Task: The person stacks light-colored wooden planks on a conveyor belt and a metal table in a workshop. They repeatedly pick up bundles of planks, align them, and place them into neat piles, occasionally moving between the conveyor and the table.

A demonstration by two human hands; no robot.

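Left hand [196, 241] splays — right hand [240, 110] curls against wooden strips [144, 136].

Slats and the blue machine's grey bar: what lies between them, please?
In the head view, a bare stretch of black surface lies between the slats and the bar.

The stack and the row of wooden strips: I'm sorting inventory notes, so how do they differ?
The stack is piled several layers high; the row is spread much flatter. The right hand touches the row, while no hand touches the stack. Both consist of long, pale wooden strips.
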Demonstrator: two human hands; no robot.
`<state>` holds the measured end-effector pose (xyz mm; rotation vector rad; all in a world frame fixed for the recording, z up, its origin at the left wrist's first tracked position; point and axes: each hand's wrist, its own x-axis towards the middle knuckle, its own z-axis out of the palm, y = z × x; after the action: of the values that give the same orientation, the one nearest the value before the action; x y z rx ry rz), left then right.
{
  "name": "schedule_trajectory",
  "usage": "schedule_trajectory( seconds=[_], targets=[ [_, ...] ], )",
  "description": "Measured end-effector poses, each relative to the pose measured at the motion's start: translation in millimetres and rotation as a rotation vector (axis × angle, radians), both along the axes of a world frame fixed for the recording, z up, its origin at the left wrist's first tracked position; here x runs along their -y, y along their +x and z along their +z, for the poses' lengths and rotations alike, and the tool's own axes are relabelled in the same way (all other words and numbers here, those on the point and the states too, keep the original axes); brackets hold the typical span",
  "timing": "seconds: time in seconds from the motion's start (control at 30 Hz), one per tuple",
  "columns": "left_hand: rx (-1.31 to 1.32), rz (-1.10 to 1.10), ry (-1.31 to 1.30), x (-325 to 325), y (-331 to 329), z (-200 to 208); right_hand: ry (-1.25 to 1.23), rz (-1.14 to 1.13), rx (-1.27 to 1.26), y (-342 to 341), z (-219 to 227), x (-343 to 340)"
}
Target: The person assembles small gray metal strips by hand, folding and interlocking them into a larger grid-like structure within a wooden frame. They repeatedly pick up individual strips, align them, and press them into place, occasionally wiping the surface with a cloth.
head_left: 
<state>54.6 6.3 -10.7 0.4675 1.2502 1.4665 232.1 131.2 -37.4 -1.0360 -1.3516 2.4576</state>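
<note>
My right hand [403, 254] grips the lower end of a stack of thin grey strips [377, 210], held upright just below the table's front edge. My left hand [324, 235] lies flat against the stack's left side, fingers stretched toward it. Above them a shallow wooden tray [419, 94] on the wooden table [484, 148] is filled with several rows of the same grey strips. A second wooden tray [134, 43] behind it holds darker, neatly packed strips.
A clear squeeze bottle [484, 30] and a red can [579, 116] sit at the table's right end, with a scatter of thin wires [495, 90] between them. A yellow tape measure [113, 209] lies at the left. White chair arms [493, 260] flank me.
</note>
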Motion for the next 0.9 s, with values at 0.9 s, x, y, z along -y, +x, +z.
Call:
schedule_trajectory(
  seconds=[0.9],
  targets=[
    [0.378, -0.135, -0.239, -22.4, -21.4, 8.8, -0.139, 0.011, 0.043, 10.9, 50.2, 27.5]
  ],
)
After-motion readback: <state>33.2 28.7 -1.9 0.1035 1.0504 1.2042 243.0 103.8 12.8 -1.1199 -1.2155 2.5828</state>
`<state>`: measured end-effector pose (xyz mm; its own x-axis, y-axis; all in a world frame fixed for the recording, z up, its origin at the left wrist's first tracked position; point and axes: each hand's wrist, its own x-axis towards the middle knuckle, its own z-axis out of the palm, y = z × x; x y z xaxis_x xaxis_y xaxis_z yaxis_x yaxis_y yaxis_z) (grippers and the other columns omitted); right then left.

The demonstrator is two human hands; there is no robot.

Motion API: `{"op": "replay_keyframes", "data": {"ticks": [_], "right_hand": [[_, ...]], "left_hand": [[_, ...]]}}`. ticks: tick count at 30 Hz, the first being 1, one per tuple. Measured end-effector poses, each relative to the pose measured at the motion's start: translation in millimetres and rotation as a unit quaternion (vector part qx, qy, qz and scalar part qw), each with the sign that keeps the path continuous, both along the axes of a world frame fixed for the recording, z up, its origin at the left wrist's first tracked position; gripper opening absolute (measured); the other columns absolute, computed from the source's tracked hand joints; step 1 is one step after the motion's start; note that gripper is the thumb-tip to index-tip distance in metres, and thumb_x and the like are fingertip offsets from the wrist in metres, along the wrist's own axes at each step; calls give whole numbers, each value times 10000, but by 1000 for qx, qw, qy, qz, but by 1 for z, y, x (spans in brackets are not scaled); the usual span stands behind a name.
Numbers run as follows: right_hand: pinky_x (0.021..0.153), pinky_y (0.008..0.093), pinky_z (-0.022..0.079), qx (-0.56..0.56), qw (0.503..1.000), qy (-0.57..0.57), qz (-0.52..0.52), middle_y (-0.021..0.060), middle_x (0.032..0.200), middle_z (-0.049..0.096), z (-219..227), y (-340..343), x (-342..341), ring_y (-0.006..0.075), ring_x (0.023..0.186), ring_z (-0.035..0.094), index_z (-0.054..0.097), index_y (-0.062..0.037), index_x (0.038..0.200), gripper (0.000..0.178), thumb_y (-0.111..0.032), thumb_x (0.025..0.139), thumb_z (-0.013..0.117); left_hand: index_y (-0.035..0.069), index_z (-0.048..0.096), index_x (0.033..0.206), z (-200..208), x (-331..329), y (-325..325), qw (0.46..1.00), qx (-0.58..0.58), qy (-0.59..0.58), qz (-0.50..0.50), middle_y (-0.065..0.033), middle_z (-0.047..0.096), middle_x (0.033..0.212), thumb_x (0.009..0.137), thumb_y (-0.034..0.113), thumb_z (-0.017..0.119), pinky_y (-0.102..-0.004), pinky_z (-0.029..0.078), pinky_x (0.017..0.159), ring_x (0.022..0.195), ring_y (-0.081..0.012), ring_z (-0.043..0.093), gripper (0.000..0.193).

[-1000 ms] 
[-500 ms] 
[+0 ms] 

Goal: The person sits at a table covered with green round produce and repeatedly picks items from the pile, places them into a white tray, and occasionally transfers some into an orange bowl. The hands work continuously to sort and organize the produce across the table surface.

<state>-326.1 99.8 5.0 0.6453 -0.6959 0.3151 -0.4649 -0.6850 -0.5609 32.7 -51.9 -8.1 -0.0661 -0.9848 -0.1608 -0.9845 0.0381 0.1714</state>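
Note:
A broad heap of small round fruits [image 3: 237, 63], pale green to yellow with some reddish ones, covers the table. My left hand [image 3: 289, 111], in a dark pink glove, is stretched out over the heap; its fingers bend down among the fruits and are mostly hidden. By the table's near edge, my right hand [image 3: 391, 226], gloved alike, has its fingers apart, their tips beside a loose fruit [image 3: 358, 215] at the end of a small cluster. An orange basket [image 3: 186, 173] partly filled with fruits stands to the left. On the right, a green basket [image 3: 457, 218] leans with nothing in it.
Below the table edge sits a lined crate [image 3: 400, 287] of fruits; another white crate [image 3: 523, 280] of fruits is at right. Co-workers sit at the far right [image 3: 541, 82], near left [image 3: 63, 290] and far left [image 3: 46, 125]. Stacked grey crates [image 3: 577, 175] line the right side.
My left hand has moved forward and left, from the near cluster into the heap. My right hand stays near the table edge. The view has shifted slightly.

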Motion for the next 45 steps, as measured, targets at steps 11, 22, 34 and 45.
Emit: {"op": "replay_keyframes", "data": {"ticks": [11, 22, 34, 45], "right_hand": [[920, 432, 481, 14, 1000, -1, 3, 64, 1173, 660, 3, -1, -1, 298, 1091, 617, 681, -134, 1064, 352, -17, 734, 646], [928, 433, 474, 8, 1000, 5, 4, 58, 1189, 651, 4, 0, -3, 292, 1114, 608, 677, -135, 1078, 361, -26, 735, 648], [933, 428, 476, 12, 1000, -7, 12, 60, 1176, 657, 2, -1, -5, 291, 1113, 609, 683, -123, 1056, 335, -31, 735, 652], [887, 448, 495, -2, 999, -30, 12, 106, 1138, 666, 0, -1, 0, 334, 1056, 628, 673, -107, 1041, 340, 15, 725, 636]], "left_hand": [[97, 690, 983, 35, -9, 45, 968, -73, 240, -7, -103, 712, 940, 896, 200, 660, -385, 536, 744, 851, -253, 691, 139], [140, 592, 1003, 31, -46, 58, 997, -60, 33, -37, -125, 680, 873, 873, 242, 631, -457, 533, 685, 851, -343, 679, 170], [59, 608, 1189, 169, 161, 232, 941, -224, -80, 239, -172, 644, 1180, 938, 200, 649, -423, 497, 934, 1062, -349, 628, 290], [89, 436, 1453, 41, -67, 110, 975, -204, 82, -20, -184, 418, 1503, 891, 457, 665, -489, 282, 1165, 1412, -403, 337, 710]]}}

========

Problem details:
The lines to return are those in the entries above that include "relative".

Response to this task:
  "description": "Measured end-effector poses, each relative to the pose measured at the motion's start: translation in millimetres and rotation as a rotation vector (axis × angle, radians), both along the axes of a world frame fixed for the recording, z up, its origin at the left wrist's first tracked position; here x runs along their -y, y along their +x and z along their +z, for the poses' lengths and rotations alike, and the tool's own axes are relabelled in the same way (all other words and numbers here, those on the point and the states too, keep the original axes); brackets hold the typical span",
Motion API: `{"op": "replay_keyframes", "data": {"ticks": [_], "right_hand": [[_, ...]], "left_hand": [[_, ...]]}}`. ticks: tick count at 30 Hz, the first being 1, one per tuple. Measured end-effector poses, each relative to the pose measured at the motion's start: translation in millimetres and rotation as a unit quaternion (vector part qx, qy, qz and scalar part qw), each with the sign that keeps the path continuous, both along the axes of a world frame fixed for the recording, z up, its origin at the left wrist's first tracked position; gripper opening absolute (measured); the other columns absolute, computed from the source's tracked hand joints; step 1 is one step after the motion's start; note that gripper is the thumb-tip to index-tip distance in metres, and thumb_x and the like are fingertip offsets from the wrist in metres, along the wrist's own axes at each step; calls give whole numbers, each value times 10000, but by 1000 for qx, qw, qy, qz, but by 1 for z, y, x (spans in brackets are not scaled); the usual span stands behind a name.

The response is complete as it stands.